### Exercise instructions
Only lines containing "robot" belong in the answer, each copied from the entries below.
==============================
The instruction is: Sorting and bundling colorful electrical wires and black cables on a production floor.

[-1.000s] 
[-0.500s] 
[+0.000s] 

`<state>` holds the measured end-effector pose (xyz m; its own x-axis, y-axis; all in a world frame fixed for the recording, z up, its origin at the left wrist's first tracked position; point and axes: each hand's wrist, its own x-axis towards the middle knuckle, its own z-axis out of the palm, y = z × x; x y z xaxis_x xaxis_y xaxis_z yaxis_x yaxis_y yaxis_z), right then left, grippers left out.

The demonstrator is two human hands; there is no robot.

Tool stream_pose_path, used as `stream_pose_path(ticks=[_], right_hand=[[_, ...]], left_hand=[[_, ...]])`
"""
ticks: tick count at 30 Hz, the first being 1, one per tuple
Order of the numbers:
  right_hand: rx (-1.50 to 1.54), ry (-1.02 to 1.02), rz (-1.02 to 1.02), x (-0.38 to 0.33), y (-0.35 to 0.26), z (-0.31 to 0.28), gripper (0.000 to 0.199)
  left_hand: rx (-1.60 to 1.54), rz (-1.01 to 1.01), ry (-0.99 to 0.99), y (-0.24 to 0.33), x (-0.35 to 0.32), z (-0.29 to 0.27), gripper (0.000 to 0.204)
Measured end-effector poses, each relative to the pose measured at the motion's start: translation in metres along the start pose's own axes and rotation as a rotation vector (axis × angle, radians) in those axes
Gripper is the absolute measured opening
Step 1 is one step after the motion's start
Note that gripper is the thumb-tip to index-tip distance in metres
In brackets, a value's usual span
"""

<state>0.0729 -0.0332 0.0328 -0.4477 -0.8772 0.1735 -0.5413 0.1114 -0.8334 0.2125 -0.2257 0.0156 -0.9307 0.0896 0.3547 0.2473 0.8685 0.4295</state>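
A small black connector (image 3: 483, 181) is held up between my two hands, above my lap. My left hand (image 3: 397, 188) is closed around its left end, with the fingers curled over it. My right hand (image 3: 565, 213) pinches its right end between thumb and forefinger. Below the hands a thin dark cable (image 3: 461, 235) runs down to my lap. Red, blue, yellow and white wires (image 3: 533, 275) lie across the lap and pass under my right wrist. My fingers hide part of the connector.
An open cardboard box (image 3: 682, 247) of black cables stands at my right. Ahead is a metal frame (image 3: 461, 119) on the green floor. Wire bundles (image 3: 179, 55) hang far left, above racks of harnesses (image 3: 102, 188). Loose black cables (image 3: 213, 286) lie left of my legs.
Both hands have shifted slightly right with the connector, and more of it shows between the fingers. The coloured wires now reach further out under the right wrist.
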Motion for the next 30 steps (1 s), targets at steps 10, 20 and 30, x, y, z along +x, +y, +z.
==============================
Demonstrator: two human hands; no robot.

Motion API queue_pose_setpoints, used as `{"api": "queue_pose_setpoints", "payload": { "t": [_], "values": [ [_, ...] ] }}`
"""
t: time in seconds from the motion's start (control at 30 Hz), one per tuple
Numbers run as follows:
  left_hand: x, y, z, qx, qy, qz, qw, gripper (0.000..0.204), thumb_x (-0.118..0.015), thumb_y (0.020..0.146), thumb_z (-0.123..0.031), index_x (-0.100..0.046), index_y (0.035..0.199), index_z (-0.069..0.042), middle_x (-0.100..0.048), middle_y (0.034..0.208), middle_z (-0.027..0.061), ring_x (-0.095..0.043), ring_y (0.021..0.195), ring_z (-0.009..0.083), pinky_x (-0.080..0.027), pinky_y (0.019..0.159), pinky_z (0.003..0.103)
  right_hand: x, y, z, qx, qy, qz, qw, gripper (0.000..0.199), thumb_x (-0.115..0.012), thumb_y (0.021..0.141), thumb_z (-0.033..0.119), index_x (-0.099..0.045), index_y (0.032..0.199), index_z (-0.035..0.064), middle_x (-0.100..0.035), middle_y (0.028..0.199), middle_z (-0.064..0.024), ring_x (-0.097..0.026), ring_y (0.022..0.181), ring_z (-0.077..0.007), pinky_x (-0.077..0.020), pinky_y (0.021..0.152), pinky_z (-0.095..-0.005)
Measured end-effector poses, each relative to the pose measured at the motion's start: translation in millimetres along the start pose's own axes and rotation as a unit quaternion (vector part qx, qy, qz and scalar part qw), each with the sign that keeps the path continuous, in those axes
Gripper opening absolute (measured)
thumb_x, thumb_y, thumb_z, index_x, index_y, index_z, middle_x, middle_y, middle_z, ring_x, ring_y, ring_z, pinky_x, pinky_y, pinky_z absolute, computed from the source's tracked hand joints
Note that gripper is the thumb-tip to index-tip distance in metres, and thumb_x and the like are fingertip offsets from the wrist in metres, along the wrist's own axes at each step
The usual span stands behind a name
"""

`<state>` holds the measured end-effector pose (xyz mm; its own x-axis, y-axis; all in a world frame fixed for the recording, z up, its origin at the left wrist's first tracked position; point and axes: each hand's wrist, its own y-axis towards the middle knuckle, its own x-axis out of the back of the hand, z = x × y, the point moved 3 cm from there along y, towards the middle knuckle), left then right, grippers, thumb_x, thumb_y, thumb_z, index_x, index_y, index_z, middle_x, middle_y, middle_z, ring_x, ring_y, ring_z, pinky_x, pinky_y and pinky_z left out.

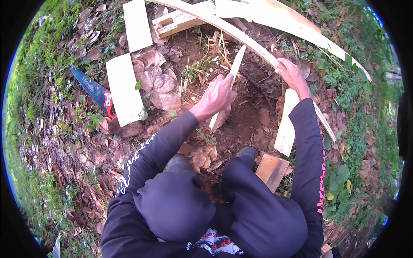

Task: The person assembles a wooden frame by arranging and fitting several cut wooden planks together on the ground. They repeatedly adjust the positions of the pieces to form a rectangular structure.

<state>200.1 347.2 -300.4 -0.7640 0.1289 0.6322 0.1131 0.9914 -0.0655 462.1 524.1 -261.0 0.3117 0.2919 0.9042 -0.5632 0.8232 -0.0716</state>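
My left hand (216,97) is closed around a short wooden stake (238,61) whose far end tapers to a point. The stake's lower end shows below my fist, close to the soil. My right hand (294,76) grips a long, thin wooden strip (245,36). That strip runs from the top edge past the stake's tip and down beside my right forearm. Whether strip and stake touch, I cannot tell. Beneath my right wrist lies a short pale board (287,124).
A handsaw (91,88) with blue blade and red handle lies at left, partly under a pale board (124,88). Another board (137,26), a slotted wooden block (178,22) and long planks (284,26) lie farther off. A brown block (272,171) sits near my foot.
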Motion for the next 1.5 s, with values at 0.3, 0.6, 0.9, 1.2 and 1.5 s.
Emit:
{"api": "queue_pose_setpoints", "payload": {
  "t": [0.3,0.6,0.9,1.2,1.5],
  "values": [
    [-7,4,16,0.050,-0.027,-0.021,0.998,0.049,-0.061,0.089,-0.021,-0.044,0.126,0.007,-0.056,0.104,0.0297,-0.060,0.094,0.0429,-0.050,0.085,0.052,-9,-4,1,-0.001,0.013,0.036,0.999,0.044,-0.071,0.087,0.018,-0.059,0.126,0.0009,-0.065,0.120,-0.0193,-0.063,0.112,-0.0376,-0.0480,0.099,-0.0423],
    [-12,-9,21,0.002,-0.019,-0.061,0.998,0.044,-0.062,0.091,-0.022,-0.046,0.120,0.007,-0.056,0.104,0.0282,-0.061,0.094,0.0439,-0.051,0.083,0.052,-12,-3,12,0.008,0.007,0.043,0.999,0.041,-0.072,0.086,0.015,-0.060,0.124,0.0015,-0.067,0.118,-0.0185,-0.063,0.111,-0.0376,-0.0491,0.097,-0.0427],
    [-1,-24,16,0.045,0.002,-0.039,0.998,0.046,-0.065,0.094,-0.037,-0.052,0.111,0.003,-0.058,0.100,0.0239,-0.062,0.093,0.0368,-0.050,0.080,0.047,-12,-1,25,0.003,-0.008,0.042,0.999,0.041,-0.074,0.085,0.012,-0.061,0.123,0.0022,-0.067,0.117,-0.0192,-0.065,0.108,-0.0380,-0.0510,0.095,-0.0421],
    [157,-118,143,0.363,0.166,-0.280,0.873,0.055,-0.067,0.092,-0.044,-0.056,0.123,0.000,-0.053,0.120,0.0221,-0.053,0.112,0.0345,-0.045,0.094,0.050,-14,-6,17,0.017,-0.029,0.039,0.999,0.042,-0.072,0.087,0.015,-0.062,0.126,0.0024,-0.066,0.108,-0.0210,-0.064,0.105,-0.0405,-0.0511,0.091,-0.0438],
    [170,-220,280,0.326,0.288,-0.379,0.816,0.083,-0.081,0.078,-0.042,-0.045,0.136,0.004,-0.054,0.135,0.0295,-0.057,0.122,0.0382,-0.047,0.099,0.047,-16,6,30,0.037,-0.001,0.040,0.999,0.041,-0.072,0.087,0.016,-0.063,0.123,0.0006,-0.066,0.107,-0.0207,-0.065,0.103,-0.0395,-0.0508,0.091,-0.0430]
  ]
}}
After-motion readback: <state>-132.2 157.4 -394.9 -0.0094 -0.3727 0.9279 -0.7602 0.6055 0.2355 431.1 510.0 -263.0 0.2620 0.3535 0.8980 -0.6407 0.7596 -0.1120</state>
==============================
### Response box
The demonstrator is two human hands; there is no robot.
Demonstrator: two human hands; no robot.

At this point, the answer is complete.